Returning to the disease-detecting AI example, suppose one is doing United States Agency for International Development aid work, and the chief concern is treating disease and there is no cost to treating a healthy patient. In this case, one might prioritize minimizing false negatives so one can ensure that those with the disease get treatment. Also, one might measure quality using recall, a metric that states the percentage of the model’s negative results that are true negatives. This metric would allow one to see the likelihood of a false negative, and if that probability is low, the model is effective for our purposes.
Now imagine the reverse: suppose one is an official at the Centers for Disease Control and Prevention, and the chief concern is correctly analyzing disease transmission. In this scenario, perhaps one would want to minimize false positives by measuring with precision, a metric that evaluates how many positive results of the system are indeed positives. If precision is high, then one can be certain that one is correctly identifying positive results and can better track transmission.
If one finds both false positives and false negatives undesirable, perhaps one wants a model that minimizes both. In this case, one would try to maximize the F1 score, which assesses how well the model minimizes both false negatives and false positives.
These example metrics are widely used to assess AI that seeks to classify data, however, that is only one slice of evaluation and not necessarily ideal for all applications. Consider, for instance, how one might assess the quality of art generation software. Such a task is naturally fuzzy and, in many cases, might depend on the priorities or tastes of individuals; this is not something that can be easily captured in statistical metrics. A 2019 study found that for generative adversarial networks—an AI model that can serve as an AI art generator—there were at least 29 different evaluation metrics that could be used to assess the overall quality of these systems. AI evaluation metrics, like AI itself, are meaningless without application.
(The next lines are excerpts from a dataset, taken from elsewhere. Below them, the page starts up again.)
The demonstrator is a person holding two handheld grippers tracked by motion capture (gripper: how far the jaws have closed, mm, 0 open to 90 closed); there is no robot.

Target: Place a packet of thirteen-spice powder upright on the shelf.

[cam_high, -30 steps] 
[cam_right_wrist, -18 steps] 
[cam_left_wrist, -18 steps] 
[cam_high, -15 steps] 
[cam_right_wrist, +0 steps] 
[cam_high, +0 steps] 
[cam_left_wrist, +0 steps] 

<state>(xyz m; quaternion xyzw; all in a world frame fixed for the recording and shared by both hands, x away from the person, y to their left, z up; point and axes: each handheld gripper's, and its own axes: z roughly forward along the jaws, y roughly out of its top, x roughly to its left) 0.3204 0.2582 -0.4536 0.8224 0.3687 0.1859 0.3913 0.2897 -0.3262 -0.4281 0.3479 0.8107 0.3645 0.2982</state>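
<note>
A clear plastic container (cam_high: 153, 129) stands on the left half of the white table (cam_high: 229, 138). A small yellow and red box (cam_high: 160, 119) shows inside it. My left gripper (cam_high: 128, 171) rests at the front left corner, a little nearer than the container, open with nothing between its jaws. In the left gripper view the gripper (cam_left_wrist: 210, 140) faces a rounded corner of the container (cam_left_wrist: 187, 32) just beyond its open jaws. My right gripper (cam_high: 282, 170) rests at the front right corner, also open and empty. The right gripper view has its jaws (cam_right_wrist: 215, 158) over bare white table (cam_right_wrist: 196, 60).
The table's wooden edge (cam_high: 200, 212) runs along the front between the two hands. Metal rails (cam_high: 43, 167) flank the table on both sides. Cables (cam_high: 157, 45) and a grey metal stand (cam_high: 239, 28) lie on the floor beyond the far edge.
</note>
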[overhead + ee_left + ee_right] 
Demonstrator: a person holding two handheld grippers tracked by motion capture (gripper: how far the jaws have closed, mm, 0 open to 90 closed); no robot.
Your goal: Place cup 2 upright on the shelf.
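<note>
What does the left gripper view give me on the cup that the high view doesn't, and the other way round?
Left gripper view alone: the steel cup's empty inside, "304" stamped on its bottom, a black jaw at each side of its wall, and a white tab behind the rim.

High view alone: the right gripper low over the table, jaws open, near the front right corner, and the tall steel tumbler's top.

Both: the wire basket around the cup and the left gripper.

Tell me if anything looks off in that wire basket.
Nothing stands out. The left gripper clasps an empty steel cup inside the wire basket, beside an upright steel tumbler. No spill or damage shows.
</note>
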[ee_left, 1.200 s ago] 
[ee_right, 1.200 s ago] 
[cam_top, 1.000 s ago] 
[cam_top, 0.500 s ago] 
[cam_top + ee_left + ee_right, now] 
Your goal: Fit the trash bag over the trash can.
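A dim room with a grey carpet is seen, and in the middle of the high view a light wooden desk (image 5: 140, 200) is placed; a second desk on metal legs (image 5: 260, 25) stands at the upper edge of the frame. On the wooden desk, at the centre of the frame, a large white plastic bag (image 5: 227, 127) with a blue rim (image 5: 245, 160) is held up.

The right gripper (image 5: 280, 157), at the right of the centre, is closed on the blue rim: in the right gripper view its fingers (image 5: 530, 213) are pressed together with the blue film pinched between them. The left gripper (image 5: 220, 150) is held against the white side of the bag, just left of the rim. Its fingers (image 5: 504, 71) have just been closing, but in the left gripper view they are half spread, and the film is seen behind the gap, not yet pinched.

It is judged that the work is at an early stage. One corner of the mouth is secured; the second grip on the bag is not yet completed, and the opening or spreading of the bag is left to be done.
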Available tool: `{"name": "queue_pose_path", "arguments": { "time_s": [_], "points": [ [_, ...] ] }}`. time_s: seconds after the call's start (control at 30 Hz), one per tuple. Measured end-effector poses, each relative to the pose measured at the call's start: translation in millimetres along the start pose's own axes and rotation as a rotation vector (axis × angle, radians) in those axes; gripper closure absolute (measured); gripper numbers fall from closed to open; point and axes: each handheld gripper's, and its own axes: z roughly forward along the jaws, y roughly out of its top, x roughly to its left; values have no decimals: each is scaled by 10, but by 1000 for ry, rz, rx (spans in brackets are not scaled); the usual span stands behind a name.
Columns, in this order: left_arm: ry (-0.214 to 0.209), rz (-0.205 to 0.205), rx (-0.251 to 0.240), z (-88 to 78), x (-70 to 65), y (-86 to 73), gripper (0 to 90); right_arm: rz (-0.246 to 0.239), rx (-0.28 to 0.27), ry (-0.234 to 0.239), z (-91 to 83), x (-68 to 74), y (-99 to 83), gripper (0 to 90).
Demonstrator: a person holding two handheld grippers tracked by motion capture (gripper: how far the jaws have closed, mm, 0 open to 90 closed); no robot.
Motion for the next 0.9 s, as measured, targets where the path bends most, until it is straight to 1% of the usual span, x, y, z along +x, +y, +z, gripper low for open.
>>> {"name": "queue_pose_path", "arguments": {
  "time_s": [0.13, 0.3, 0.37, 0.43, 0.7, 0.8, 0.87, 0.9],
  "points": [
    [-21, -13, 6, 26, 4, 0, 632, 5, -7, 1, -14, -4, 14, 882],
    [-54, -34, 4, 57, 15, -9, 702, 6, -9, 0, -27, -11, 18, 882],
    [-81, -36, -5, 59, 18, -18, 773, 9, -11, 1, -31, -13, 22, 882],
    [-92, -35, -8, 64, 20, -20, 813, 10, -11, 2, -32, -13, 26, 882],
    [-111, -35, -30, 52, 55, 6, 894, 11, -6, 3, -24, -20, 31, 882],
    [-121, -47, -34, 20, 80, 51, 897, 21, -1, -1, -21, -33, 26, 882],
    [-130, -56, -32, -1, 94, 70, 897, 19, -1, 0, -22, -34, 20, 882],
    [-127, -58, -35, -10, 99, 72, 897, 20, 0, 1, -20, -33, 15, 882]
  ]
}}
Although evaluation metrics can usefully describe an individual model’s effectiveness, they are not suited for comparing models or tracking progress toward certain goals. As such, AI researchers have adopted a variety of benchmarks, common datasets paired with evaluation metrics that can allow researchers to compare and track results of models and determine state-of-the-art performance on a specific goal or task. These benchmarks are often tailored to specific tasks. For instance, ImageNet is a popular benchmark for assessing image detection and classification.
Although useful for tracking improvements in AI systems and the state of the art, these benchmarks can be limited in their descriptive abilities. Researchers have noted that while benchmarks are often seen as describing general AI abilities, what they actually represent is more limited in scope, measuring only a system’s ability at the tightly constrained benchmarking task. The implication is that even if an AI system is able to accurately identify most images in ImageNet’s database, that action does not necessarily mean those abilities will translate to real-time, real-world image recognition. The complexity and noise of real-world analysis can be a far cry from the limited frame of benchmarking tests. Further, it has been noted that benchmarks often fail to test necessary characteristics, such as a model’s resistance to adversarial attacks, bias, and causal reasoning.